As a webmaster, you might not have known much more about SEO. You do SEO work every day, and have mastered the strong skills. But, have you thought what all this means? There is no surprise that most SEOers don’t really know how search engines really work. Here, we will reveal some secrets about it.
Secret 1: Indexing Vs Crawling
What does it really mean when we say search engines have indexed a site? This means that we see the site in a [site:www.site.com] on search engine. When the page is indexed by a search engine, it has been added to the search engine’s database. But technically, it doesn’t mean the search engine has crawled this page. That is why we always see this:
"A description for this result is not available because of this site’s robots.txt."
There is a order of priority: URLs have to be discovered before they can be crawled, and they have to be crawled before they can be “indexed”. An index refers to a list of words or phrases, and doesn’t contain documents. For each of indexes, a reference to all the documents that are related to that word or phrase. This means some of the words related to the document now point to the document.
Another version about this subject: if search engine has known the URLs, it adds those URLs into its crawl scheduling system. Then,search engine dedupes the list and then rearranges the list of URLs in priority order and crawls in that order. When a page is crawled, another algorithmic process is started to determine whether this page can be stored in indexes. From here, we know that search engines don’t crawl every page they learn about,and don’t index every page they crawl.

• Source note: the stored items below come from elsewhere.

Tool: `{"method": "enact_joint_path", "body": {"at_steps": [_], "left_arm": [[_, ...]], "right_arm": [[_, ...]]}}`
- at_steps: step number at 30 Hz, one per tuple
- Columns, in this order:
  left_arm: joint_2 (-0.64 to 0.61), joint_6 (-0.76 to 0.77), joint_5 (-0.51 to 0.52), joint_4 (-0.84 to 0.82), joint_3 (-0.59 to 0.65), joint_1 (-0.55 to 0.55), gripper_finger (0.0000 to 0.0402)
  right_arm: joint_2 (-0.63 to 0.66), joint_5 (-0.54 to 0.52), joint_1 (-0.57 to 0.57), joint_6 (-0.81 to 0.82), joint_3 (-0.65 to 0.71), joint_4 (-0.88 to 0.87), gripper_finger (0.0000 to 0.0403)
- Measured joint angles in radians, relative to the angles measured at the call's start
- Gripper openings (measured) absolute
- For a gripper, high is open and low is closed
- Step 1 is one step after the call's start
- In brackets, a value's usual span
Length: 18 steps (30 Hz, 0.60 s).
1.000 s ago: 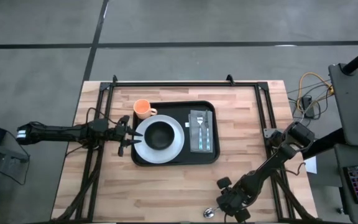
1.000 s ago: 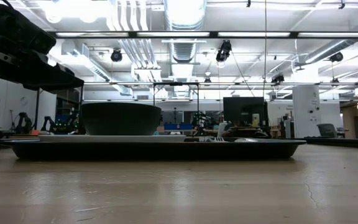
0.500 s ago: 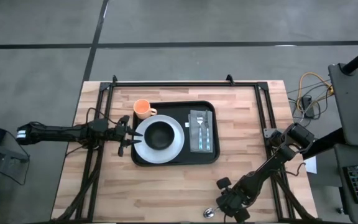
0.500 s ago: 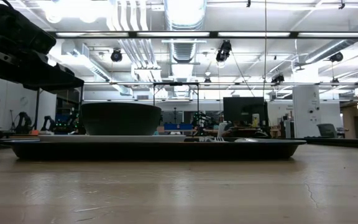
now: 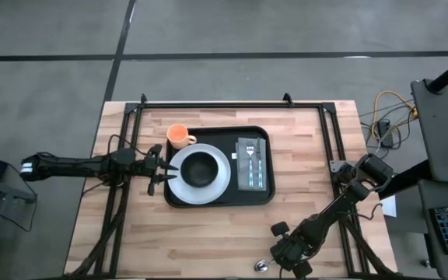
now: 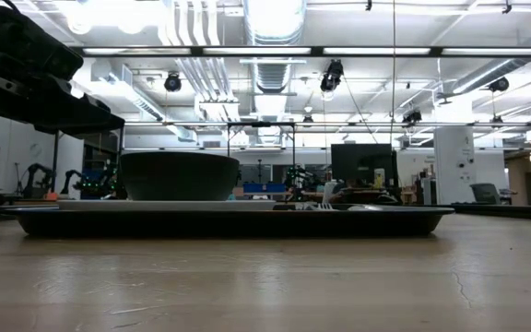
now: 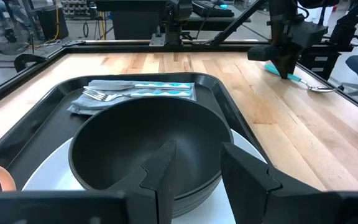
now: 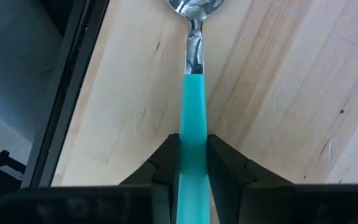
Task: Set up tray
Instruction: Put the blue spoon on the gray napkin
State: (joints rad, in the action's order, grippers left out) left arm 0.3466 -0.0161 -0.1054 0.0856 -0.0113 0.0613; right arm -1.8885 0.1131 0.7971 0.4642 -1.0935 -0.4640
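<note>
The tray (image 5: pixel 219 166) sat just ahead of the left pincer (image 5: pixel 159 173), already carrying plate (image 5: pixel 216 180), bowl (image 5: pixel 200 168), cup (image 5: pixel 179 137), and napkin (image 5: pixel 253 163) with cutlery. Well apart, the right pincer (image 8: pixel 188 152) clasped the teal-handled spoon (image 8: pixel 192 93) against the desk (image 5: pixel 208 233); that spoon seemed the last piece. The left pincer stood released, empty. No readable writing showed.

overhead looking down; table-level sideways; wrist views close, tray (image 5: pixel 220 194) shared

A robotics lab: exposed ceiling ducts (image 6: pixel 275 23), equipment racks (image 6: pixel 454 164).
</note>
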Motion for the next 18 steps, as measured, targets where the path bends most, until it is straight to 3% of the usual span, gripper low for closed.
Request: {"method": "enact_joint_path", "body": {"at_steps": [18], "left_arm": [[0.000, 0.000, 0.000, 0.000, 0.000, 0.000, 0.0105]], "right_arm": [[-0.009, -0.042, -0.071, 0.038, -0.080, -0.006, 0.0053]]}}
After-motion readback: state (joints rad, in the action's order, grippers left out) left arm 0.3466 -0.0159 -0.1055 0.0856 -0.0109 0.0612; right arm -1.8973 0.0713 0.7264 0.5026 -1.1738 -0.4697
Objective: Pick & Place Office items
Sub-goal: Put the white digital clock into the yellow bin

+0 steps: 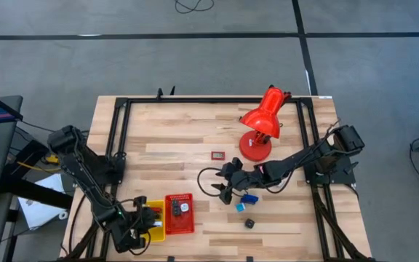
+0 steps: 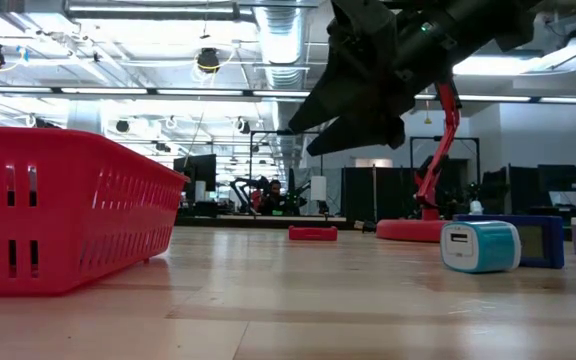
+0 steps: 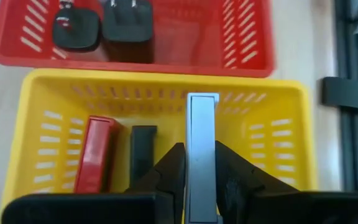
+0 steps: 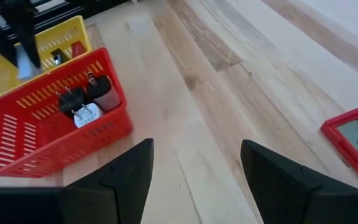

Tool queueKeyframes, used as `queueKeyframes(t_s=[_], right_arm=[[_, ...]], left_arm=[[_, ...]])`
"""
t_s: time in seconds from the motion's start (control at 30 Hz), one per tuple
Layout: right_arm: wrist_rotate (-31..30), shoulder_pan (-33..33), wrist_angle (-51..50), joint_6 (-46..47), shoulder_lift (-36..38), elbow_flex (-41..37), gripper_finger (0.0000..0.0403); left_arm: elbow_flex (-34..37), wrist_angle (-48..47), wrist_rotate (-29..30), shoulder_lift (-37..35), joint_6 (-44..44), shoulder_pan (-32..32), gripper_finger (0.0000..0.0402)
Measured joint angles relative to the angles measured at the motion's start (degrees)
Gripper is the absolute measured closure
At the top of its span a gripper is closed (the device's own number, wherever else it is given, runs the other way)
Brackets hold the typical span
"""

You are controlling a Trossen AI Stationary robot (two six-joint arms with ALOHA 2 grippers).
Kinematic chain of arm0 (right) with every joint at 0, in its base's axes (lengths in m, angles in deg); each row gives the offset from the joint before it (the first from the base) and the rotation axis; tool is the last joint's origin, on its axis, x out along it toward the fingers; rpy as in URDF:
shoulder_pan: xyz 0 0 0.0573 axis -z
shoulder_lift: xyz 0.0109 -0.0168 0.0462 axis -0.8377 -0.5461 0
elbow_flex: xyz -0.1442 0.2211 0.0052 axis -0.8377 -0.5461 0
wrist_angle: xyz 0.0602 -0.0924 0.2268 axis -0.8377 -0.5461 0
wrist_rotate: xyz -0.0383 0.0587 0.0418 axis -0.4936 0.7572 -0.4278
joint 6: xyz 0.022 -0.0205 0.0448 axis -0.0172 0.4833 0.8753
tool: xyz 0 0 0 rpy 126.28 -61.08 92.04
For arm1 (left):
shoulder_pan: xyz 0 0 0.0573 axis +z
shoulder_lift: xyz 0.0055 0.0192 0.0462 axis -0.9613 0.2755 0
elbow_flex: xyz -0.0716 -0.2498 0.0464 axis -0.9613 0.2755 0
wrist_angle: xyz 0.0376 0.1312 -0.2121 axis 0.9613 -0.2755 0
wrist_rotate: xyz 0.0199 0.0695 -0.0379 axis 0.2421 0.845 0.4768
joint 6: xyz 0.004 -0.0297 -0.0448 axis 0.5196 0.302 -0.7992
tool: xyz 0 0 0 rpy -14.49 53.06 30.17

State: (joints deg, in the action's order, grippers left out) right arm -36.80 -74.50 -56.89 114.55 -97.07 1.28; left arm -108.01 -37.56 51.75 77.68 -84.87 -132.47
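My left gripper [image 3: 201, 155] hangs over the yellow tray [image 3: 284, 124] at the table's near left, shut on a silver-white stick [image 3: 201, 124]. A red piece [image 3: 96, 155] and a black piece [image 3: 143, 149] lie in that tray. The red tray [image 1: 180, 222] beside it holds black plug pieces [image 3: 128, 28] and a white one [image 4: 86, 115]. My right gripper [image 1: 228, 183] hovers open over bare wood at mid-table. A blue piece [image 1: 249, 198], a white-teal block [image 2: 480, 246] and a black piece [image 1: 249, 223] lie near it, and a flat red piece [image 1: 218, 154] lies farther back. My left gripper pinches the silver-white stick by its two long sides [image 3: 194, 171] between the two fingers. The fingers slant down from above and lie along the stick. The stick's free end [image 3: 202, 101] points into the yellow tray; whether it touches the tray floor, I cannot tell.
A large red desk lamp [image 1: 262, 124] stands at the far right, its base just behind my right arm. A black frame [image 1: 118, 109] runs along the table's far and side edges. Bare wood lies between the red tray and my right gripper.
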Motion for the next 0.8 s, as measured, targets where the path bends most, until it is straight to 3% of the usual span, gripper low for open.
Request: queueKeyframes(t_s=[0.33,0.8], right_arm=[[0.00,0.00,0.25,0.00,0.00,0.00,0.0168],[0.00,0.00,0.27,0.00,0.00,0.00,0.0168]], left_arm=[[0.00,-1.04,0.91,3.75,-1.42,0.02,0.0344],[0.02,-5.00,0.66,3.80,-5.45,-0.07,0.0335]])
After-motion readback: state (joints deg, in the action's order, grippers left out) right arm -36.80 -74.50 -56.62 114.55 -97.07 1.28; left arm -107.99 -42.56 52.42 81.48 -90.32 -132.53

- Robot.txt can tell search engines not to crawl the page. With Robot.txt, search engines are only allowed to communicate with pages through some words based on things like internal links, instead of crawling the content of pages.
- there is a difference between Google and other search engines like Bing and Yahoo. Google will still show the noindexed page in a public available records,if other signals are strong enough that this page should be indexed. However, Bing and Yahoo respect your noindex pages.
Secret 2: PageRank
The next secret about search engines may confuse you are links and how its processed. You should know that links are not processed during crawling. Thus, PageRank is considered separated from crawling.

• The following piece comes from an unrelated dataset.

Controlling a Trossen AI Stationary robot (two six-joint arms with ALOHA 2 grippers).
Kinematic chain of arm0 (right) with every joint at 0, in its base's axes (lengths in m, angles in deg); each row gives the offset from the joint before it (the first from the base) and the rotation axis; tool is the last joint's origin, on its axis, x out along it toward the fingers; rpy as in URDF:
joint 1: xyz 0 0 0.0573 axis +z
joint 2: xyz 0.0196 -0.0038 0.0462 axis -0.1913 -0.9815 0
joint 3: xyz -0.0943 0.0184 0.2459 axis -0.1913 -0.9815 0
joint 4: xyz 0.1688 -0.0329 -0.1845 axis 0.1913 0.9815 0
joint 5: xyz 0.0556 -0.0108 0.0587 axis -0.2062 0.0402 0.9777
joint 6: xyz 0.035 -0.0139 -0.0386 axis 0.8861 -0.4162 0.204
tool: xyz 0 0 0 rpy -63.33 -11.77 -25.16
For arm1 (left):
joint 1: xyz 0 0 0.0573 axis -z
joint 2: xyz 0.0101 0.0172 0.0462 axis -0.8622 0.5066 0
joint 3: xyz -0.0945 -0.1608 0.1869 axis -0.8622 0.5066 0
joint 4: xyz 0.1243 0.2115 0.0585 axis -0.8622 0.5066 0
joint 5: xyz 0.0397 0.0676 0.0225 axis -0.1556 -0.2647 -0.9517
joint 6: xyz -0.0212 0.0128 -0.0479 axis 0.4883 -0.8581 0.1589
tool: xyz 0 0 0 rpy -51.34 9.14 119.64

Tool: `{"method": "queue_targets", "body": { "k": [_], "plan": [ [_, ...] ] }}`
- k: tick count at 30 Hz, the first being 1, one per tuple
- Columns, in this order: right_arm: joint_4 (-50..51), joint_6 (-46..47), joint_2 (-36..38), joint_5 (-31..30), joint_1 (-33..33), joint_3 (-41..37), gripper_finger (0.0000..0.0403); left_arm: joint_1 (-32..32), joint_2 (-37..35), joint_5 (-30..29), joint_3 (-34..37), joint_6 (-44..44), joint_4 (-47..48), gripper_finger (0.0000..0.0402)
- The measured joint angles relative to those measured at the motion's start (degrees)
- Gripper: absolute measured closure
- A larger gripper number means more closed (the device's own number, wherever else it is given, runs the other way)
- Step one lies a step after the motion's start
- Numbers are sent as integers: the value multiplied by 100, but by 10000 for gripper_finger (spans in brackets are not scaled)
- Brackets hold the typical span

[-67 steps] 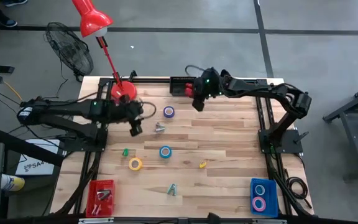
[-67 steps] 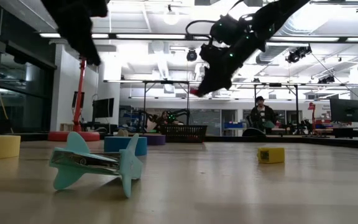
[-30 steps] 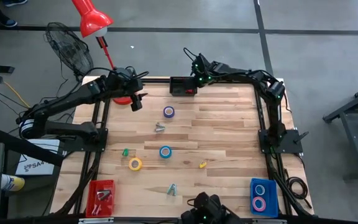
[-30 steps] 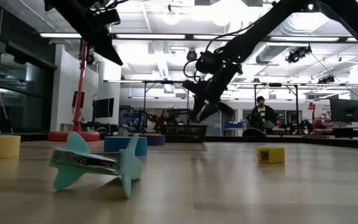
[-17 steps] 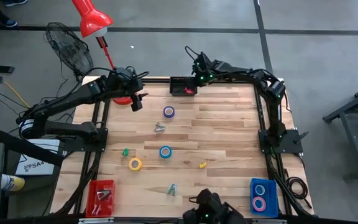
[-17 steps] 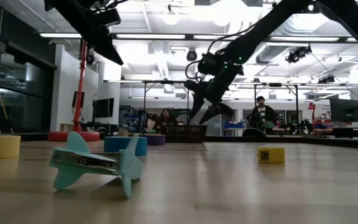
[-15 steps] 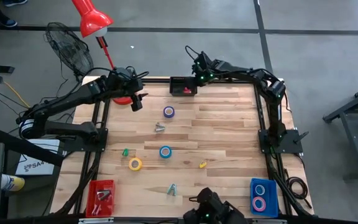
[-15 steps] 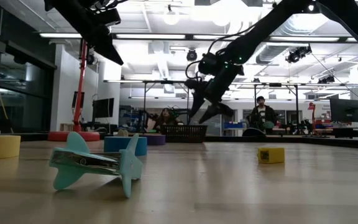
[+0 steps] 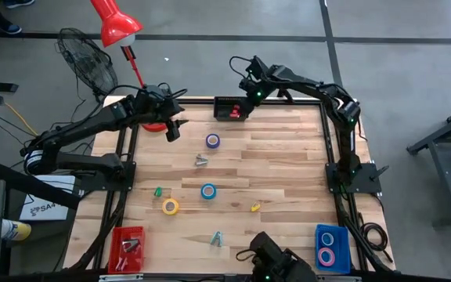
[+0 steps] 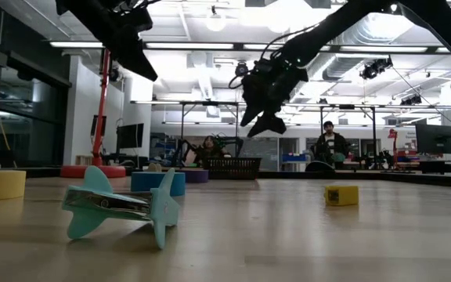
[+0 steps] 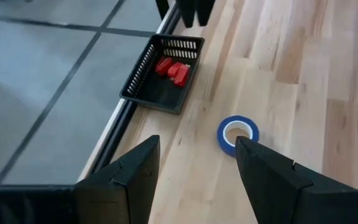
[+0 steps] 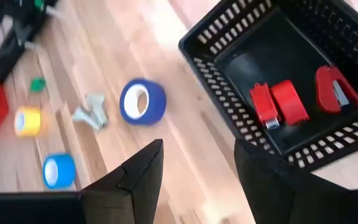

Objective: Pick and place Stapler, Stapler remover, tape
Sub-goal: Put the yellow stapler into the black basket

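Note:
Red staplers (image 12: 289, 102) lie in the black basket (image 12: 229, 37) at the table's far edge. My right gripper (image 12: 199, 146) hangs open above the basket (image 9: 231, 108), holding nothing. A blue-purple tape roll (image 9: 212, 141) lies flat on the wood near the basket, with a grey stapler remover (image 9: 201, 160) beside it. A blue roll (image 9: 208, 191) and a yellow roll (image 9: 170, 206) lie nearer the middle, and a teal stapler remover (image 9: 217, 239) lies near the front edge. My left gripper (image 9: 172, 130) hovers open at the far left, above the table.
A red bin (image 9: 128, 247) stands at the near left corner and a blue bin (image 9: 329, 249) with tape rolls at the near right. A small green piece (image 9: 158, 191) and a small yellow block (image 9: 255, 207) lie on the wood. A red lamp base (image 9: 155, 117) stands beside my left gripper.
My right gripper has opened over the black basket, risen above it and rolled its wrist. My left arm has stayed where it was.

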Motion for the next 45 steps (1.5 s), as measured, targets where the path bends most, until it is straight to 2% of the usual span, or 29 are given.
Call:
{"method": "queue_targets", "body": {
  "k": [9, 18, 22, 27, 33, 39, 45],
  "plan": [
    [1579, -1175, 9, -85, 48, 686, 216, 0, 0, -48, 0, 728, 4, 197],
    [1976, -1629, 137, -127, 452, 729, 218, 2, 0, -19, 0, 904, 128, 197],
    [2279, -1664, 308, -507, 679, 726, 219, 2, -2, 114, 0, 894, 248, 197],
    [2694, -1196, 482, -1104, 960, 726, 218, 2, -2, 128, 0, 749, 485, 197],
    [3180, -333, 492, -1324, 1273, 642, 218, 2, -4, 253, 0, 704, 688, 197],
    [3283, 571, 519, -1668, 1672, 170, 218, 2, -4, 517, 0, 470, 714, 197],
    [3220, 1342, 785, -1885, 2239, -618, 218, 4, -4, 640, 0, 208, 821, 197]
  ]
}}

PageRank is a measure of quality and quality of links. Referrer-based blocking do not work to stop the flow of PageRank from one page to another, and you can’t control PageRank with any kind of referrer-based tracking. However, to popular belief, PageRank can be passed through 302 redirect.
Four things that work to stop passing PageRank:
- A nofollow directive setup on the link.
- A disallow directive in the robots.txt.
- A 404 error on the originating page.
- A 404 error on the destination page.
Above, we’ve introduced two core secrets of search engine work. So which surprised you the most or the two of them? Anyhow, just keep these two secrets in mind ,and you will have a deep understand about search engine and SEO.